Ela disse aquilo com a cara mais limpa do mundo, no rosto seu famoso sorriso irônico com os olhos chinezinhos quando ria. Criança levada, em corpo de mulher. Ele, surpreso com a revelação, sem nem tentar fingir. Mas então, sua maluca, quer dizer que lá no barzinho… e na pista de dança, você o tempo todo... !? Ela ria mais alto, sem se conter e fazendo que sim com a cabeça, e ele ainda meio aéreo: mas sem nada, nada? Desacreditava. Ela confirmava, sim, sem nada por baixo. Só de mini-saia, seu bobo. Homem não repara, mesmo Saí assim de casa hoje à noite. Bora, então? Pegar ou largar?  Eu topo, ele disse, sem tempo pra pensar, mas mudando um pouco o jogo deu as chaves nas mãos dela, também sorrindo e desafiando. Liga o monstro aí, vai. Hoje você pilota. Apanhada no susto, ela contudo não consegue disfarçar o brilho nos olhos. Vinha aprendendo há um tempo, mas ainda sem motos grandes. Pega as chaves nas mãos dele, dá uma tremidinha de ansiedade, um arrepio  na espinha e vão para o estacionamento. Ela para ao lado da moto, passando as mãos pelo tanque, pelo guidon , contemplando o corpo de metal ainda frio da noite.

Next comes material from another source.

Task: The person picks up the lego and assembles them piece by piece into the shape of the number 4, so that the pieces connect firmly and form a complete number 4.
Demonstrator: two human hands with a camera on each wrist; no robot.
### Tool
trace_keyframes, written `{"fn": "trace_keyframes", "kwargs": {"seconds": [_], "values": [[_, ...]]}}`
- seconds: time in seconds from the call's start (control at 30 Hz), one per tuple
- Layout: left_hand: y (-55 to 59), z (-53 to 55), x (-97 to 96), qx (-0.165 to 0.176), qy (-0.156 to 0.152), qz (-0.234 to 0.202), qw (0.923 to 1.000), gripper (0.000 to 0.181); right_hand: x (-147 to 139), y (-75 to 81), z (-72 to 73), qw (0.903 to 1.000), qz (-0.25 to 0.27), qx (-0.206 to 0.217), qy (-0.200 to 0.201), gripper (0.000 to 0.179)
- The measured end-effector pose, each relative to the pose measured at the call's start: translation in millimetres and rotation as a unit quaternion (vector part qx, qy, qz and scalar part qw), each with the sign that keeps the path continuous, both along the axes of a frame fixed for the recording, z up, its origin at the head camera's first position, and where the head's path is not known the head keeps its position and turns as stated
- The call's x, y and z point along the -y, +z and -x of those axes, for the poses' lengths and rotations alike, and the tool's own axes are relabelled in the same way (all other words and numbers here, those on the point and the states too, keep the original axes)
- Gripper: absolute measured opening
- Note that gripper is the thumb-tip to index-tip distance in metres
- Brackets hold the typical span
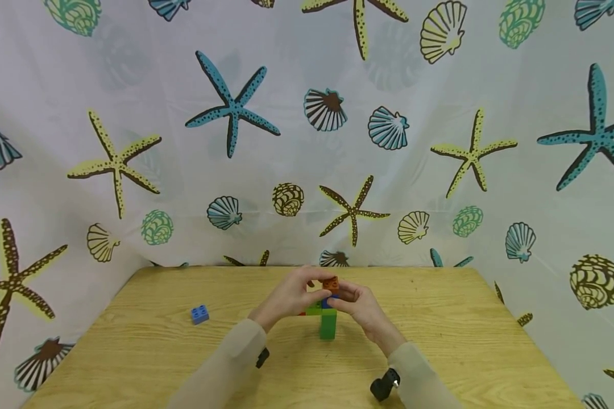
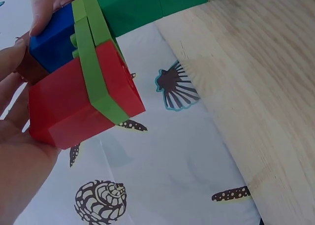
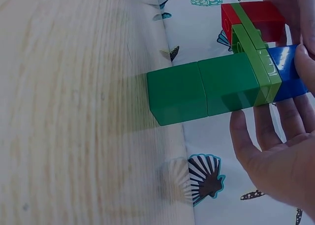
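Note:
A stack of toy building bricks stands upright on the table between my hands. Two dark green bricks (image 3: pixel 202 89) form its base, under light green plates (image 2: pixel 91 62) that jut out to one side. On that overhang sits a red brick (image 2: pixel 83 102). A blue brick (image 3: pixel 289 72) rises above the plates, with an orange brick (image 1: pixel 330 285) on top. My left hand (image 1: pixel 298 292) pinches the orange brick between thumb and fingers. My right hand (image 1: pixel 360 307) grips the blue brick, its thumb on the near face and its fingers behind.
A loose blue brick (image 1: pixel 200 314) lies on the left part of the wooden table (image 1: pixel 148 352). Behind the table hangs a white curtain (image 1: pixel 266 170) printed with starfish and shells. Small black devices (image 1: pixel 385 384) are worn at both wrists.

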State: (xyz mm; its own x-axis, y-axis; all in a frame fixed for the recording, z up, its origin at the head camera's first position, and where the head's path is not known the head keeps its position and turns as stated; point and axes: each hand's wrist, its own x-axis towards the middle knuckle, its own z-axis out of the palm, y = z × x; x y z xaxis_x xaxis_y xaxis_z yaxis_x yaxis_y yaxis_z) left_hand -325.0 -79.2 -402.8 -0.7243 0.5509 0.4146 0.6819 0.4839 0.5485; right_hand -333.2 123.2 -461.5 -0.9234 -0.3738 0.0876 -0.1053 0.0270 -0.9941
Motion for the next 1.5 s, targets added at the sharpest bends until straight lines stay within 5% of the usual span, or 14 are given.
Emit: {"fn": "trace_keyframes", "kwargs": {"seconds": [0.27,0.63,0.9,1.1,1.37,1.5], "values": [[2.5,-0.1,1.2,0.046,0.019,-0.003,0.9988,0.037,1.4,0.2,-1.6,1.0,0.004,-0.002,-0.007,0.058],[-3.8,0.2,2.1,0.029,-0.001,-0.007,0.9996,0.039,-0.8,3.8,-6.8,0.9964,0.081,0.018,-0.018,0.051],[-3.6,-1.2,0.5,0.04,0.028,-0.012,0.9987,0.058,5.3,11.7,-8.1,0.9951,0.085,0.013,-0.048,0.048],[-6.9,-3.4,5.2,0.05,0.051,-0.055,0.9959,0.058,7.2,10.2,-8.1,0.9954,0.075,0.004,-0.061,0.043],[-12.2,-3.4,26.8,-0.029,0.115,-0.111,0.9867,0.026,9.5,12.4,-9.7,0.9941,0.085,0.001,-0.067,0.043],[-14.1,-3.7,40.5,-0.035,0.131,-0.129,0.9824,0.015,13.4,16.3,-13.6,0.9935,0.091,-0.003,-0.069,0.042]]}}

Saíam do clube, madrugada beira de praia, meia estação, mas com a noite já bem quente. Estrada deserta a essa hora, entre duas e três da madrugada. Lua cheia no céu gigante, pista lisa e limpa de asfalto à frente por quase quarenta quilômetros até retornar ao  bosque de casuarinas onde estavam acampados. No trecho, apenas a lua e o mar por testemunhas. Ela encara a missão e senta-se na frente da moto. Respira fundo, dá o start no botão, sentindo o motor roncar forte e a vibração  subindo pelas coxas até a barriga. De novo, o friozinho na espinha. O cheiro gostoso da gasolina queimando recende, excitando os espíritos. Ela acelera, com a moto parada, sentindo a força. Ele se senta atrás, encaixado no banco largo do carona . O  motor de mil e duzentas cilindradas treme na noite de praia, e a brisa noturna do verão sopra gostoso na madrugada. Ele dá umas dicas básicas e depois silencia um pouco, para deixá-la mais à vontade com aquele animal arisco. Ela não decepciona. Leva jeito.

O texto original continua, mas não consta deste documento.